MyCatIsAGit Fri 05-Jun-15 09:30:15

I think it's a farce.

But I know my stepkids (who never help with cooking, other than making themselves chicken nuggests and chips or heating up a pizza, which is a whole other thread) would think this was 'cooking'.

For some kids, boiling water for pasta, timing it, straining it, heating up the ready made sauce stirring it together, grating cheese etc will all be a huge mystery. Maybe making the sauce as well would just be a step too far.

It's better than teaching them to ping a ready meal. Baby steps perhaps?

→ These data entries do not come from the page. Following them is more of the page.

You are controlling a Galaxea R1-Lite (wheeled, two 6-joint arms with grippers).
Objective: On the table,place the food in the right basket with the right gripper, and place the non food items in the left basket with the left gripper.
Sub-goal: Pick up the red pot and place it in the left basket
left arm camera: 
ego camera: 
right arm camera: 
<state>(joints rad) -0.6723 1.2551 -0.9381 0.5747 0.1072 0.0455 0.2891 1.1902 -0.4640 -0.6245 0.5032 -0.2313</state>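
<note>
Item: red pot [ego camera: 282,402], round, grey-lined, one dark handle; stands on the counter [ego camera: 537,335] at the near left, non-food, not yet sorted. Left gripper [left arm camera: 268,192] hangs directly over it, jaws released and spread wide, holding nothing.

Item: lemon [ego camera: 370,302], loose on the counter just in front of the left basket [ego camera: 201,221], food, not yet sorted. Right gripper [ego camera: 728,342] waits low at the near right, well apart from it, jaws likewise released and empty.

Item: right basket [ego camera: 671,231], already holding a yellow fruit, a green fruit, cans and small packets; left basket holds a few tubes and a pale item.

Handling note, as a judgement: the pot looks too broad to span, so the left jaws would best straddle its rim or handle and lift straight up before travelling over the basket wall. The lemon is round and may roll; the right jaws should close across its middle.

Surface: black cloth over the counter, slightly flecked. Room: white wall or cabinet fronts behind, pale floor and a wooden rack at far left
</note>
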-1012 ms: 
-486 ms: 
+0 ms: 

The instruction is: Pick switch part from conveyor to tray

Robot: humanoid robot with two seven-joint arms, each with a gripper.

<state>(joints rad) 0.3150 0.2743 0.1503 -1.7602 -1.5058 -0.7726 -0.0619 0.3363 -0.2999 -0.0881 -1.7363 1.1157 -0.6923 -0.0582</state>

It obviously isn't cooking...but it might just be the start for some of them.

You could always send him in with a jar of sauce that you and he have made...

MyCatIsAGit Fri 05-Jun-15 09:31:08

(to be fair to my Stepkids - they can cook if needs be - it's just easier if someone else does it!).

chillychicken Fri 05-Jun-15 09:33:44

My first home ec class was to...make a sandwich.

I did that every bloody day at home!

FenellaFellorick Fri 05-Jun-15 09:34:06

what is the point of that? I agree it's daft.

My son is doing cookery. Today it's sweet and sour chicken. Among the ingredients are chicken breasts, honey, pineapple, a chilli, mange tout, baby sweetcorn, soy sauce.. It really is proper cooking (well to me, I am sure chefs would still scoff grin )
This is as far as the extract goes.